== Recorded data

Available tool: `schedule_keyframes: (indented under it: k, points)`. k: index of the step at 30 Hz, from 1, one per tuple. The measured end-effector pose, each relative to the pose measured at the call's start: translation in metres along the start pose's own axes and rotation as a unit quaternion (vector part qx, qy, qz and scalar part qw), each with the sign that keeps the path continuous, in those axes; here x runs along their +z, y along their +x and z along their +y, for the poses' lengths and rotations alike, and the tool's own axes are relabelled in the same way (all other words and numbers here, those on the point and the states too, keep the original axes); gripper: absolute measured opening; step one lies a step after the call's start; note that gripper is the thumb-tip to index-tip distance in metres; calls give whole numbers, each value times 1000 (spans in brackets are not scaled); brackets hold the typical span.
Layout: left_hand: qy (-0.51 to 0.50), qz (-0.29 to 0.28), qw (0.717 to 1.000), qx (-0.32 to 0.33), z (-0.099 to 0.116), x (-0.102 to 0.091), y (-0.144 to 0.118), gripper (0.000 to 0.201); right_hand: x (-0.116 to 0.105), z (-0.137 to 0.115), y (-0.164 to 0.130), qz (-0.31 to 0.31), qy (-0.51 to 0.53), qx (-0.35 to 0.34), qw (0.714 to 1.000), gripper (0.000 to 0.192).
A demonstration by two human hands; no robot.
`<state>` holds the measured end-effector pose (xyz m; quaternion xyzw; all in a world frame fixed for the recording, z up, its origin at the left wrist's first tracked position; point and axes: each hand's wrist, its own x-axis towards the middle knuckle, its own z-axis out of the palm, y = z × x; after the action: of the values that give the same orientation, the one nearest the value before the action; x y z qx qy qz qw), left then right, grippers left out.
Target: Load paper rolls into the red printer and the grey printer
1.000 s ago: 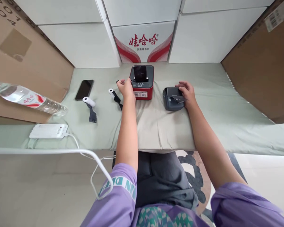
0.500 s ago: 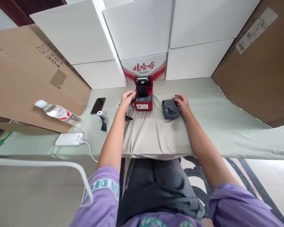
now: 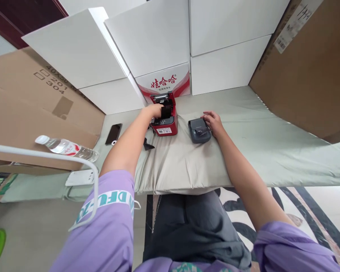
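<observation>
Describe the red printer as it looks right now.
The red printer is a small boxy unit, seemingly plastic, with a dark top panel and a white label on its front face. Its lid stands open at the back, showing a dark cavity. It sits upright on the pale cushion, just in front of the white box with red print. The left hand reaches onto its open top; the grey printer lies apart, to its right.

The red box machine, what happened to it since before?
The red box-shaped printer had its black lid shut; now the lid stands open, and the left hand has moved from its side to its open top. The right hand stayed on the small dark grey printer.
</observation>
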<state>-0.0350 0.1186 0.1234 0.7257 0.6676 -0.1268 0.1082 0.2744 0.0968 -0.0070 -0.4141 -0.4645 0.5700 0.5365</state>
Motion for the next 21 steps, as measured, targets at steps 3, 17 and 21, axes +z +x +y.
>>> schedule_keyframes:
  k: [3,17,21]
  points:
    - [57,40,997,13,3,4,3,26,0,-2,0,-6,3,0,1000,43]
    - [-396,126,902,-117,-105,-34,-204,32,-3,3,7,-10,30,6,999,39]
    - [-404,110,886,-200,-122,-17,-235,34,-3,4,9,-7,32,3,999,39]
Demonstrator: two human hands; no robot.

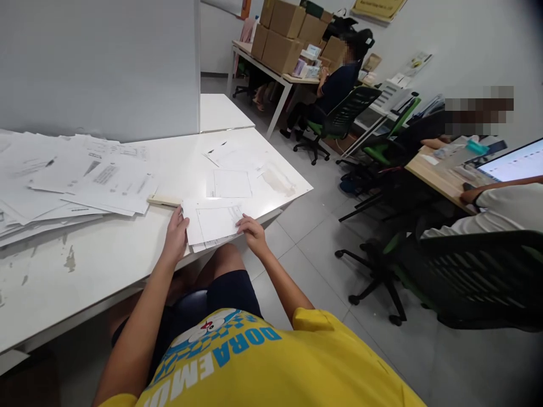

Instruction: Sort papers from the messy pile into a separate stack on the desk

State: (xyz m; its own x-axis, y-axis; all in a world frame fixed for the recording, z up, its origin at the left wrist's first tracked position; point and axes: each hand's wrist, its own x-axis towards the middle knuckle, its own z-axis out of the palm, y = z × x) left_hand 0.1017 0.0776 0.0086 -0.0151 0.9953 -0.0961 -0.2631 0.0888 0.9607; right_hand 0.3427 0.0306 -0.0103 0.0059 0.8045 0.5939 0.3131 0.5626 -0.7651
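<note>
A few white sheets of paper [214,223], slightly fanned at the lower edge, are held at the front edge of the white table. My left hand [175,234] is closed on their left edge. At their right edge, my right hand [253,233] pinches the corner between thumb and fingers. A narrow cream-coloured object [164,200] lies just beyond my left fingertips; its kind I cannot make out. Another white sheet with a printed frame [230,183] lies flat on the table behind the held sheets.
A wide, loose pile of printed papers [85,175] covers the left of the table [127,249]. A grey partition [102,68] rises behind it. To the right are office chairs [352,113], seated people, and a desk [436,175]. Cardboard boxes [280,51] are stacked on a far desk.
</note>
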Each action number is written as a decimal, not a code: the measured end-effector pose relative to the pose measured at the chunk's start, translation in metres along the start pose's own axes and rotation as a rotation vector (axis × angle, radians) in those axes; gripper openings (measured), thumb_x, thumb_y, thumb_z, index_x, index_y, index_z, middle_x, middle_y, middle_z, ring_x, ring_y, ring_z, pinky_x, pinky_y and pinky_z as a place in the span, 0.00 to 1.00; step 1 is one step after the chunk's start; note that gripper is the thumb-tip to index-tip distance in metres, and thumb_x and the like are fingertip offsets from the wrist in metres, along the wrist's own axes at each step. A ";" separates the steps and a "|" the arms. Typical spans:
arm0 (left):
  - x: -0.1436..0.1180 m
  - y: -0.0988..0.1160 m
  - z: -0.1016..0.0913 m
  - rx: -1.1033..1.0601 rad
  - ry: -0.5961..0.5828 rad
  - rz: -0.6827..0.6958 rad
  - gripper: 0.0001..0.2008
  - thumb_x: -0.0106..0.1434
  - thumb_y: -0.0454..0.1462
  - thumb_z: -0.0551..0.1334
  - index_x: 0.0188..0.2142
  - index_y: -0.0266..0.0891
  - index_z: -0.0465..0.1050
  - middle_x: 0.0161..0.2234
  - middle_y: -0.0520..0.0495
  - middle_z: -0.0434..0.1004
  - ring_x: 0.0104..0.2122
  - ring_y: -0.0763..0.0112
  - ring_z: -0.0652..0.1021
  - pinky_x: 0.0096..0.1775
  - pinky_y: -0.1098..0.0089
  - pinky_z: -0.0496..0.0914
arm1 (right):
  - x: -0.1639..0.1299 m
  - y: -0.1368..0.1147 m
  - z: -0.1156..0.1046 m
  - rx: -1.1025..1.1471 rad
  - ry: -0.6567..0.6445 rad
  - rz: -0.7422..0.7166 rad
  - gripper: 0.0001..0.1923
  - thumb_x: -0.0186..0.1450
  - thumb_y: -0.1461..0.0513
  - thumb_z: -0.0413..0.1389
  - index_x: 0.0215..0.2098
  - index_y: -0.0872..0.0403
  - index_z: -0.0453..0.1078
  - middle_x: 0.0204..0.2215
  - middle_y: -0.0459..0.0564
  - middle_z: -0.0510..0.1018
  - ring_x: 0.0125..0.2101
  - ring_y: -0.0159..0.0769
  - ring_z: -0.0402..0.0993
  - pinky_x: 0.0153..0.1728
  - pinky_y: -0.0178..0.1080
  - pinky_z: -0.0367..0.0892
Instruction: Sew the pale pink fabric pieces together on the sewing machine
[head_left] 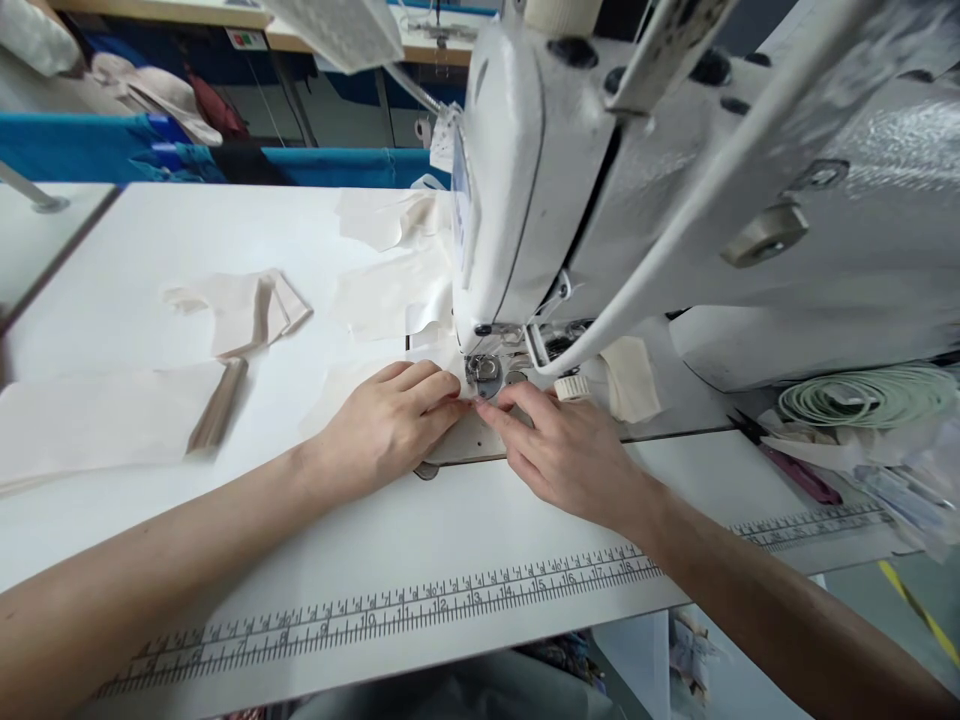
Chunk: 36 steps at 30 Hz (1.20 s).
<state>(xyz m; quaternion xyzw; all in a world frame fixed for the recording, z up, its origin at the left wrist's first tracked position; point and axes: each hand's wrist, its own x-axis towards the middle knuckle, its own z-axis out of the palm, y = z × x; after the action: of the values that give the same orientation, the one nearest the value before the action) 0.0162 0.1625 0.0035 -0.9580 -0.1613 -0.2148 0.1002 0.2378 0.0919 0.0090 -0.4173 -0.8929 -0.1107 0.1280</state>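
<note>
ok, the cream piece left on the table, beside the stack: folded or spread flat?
Folded. The cream fabric piece shows doubled layers with a turned-over edge on its right side, and lies apart from both hands, left hand and right hand.

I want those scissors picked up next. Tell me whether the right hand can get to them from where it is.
Probably yes. The right hand lies flat by the presser foot; the scissors lie uncovered on the table to its right, with bare tabletop between.

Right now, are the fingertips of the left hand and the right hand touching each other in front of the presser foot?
Touching: in the head view, left hand and right hand meet fingertip to fingertip below the presser foot.
</note>
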 end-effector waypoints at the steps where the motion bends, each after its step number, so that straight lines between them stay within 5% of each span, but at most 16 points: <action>1: 0.000 0.000 0.000 0.001 -0.004 -0.002 0.11 0.69 0.30 0.54 0.40 0.36 0.75 0.38 0.45 0.77 0.37 0.67 0.75 0.36 0.66 0.71 | 0.000 0.000 0.000 -0.011 -0.006 -0.002 0.18 0.67 0.70 0.48 0.53 0.60 0.71 0.38 0.52 0.74 0.32 0.32 0.67 0.34 0.39 0.61; 16: -0.002 0.027 -0.012 -0.021 -0.041 -0.059 0.13 0.70 0.33 0.53 0.45 0.27 0.74 0.46 0.38 0.78 0.44 0.61 0.77 0.42 0.62 0.75 | 0.001 -0.003 0.003 -0.099 0.019 -0.039 0.18 0.66 0.71 0.48 0.53 0.61 0.70 0.35 0.51 0.73 0.29 0.32 0.66 0.31 0.39 0.57; 36: 0.002 0.015 -0.003 -0.023 -0.066 -0.118 0.14 0.68 0.32 0.52 0.46 0.26 0.74 0.46 0.39 0.78 0.44 0.60 0.76 0.41 0.62 0.74 | 0.012 -0.003 -0.001 -0.277 -0.053 0.008 0.21 0.66 0.70 0.46 0.55 0.59 0.69 0.39 0.53 0.75 0.25 0.30 0.66 0.33 0.39 0.59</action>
<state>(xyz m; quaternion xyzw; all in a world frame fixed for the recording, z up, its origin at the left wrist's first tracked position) 0.0221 0.1480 0.0047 -0.9545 -0.2185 -0.1903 0.0708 0.2280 0.0984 0.0137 -0.4372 -0.8705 -0.2214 0.0461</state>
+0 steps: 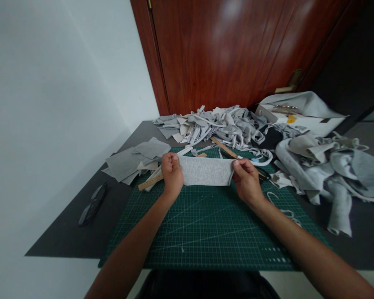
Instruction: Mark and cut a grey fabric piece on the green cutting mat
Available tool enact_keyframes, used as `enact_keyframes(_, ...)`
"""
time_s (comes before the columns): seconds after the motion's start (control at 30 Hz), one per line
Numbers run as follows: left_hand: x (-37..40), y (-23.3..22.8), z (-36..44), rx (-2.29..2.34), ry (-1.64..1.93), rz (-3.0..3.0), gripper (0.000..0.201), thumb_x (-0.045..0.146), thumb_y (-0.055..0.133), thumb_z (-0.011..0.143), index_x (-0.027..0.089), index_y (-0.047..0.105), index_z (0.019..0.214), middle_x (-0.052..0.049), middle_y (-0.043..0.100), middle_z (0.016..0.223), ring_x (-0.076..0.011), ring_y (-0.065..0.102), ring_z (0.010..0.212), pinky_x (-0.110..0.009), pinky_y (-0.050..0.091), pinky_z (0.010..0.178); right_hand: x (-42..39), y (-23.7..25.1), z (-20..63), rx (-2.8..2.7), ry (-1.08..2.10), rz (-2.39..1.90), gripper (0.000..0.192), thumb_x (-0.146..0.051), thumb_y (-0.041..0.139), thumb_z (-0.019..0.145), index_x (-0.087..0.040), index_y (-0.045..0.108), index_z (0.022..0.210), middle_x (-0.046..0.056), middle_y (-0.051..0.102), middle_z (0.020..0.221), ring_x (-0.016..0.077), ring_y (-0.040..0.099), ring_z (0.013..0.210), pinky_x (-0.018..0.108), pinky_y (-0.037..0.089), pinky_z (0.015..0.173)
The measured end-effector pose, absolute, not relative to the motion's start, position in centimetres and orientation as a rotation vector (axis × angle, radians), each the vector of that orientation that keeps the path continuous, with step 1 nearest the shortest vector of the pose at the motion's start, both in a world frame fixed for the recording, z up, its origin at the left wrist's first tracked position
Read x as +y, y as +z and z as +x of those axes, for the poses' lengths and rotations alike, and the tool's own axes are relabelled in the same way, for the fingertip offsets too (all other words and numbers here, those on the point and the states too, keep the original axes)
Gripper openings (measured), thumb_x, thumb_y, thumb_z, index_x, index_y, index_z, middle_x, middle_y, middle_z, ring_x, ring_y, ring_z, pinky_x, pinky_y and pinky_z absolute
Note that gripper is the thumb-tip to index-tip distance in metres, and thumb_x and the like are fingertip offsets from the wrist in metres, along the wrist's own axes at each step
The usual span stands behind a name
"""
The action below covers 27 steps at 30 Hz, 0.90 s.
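Observation:
A light grey rectangular piece of fabric (207, 171) is stretched out flat between my two hands, above the green cutting mat (205, 232). My left hand (173, 172) grips its left end, thumb on top and fingers curled round. At the other end, my right hand (247, 177) pinches the upper corner between thumb and fingers. Behind the fabric lie a wooden ruler (223, 147) and some dark-handled tool (264, 173), partly hidden by my right hand. Another wooden strip (151, 182) shows beside my left hand.
Flat grey fabric pieces (127, 160) lie at the left, with glasses (93, 204) nearer me. A heap of fabric scraps (218, 124) lines the back by the wooden door (212, 54). On the right are crumpled fabric (318, 166) and a white box (318, 124).

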<state>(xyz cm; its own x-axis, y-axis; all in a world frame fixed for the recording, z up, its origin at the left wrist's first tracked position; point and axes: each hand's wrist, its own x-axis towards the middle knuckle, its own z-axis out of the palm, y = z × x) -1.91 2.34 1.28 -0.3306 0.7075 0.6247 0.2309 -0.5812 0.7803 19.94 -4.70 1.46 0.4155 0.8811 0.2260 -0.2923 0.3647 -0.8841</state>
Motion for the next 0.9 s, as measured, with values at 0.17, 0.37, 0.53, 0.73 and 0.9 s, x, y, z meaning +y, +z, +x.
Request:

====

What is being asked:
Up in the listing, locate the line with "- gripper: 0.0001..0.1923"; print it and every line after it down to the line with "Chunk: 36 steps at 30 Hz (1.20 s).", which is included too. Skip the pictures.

Answer box:
  - gripper: 0.0001..0.1923
  - thumb_x: -0.0186..0.1450
  - thumb_y: -0.1461..0.0513
  - thumb_z: -0.0413..0.1389
  - index_x: 0.0215..0.2098
  - index_y: -0.0872..0.0403
  - index_z: -0.0453..0.1078
  - middle_x: 0.0204..0.2215
  - middle_y: -0.0459..0.0564
  - middle_z: -0.0510..0.1018
  - ring_x: 0.0125..0.2101
  - ring_y: -0.0159..0.0769
  - ring_z: -0.0402..0.0993
  - pinky_x: 0.0153..0.1728
  - pinky_y: -0.0178..0.1080
  - pinky_z: -0.0367..0.0892
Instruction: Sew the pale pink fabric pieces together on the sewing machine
[head_left] 
Chunk: 36 steps at 30 Hz (1.20 s).

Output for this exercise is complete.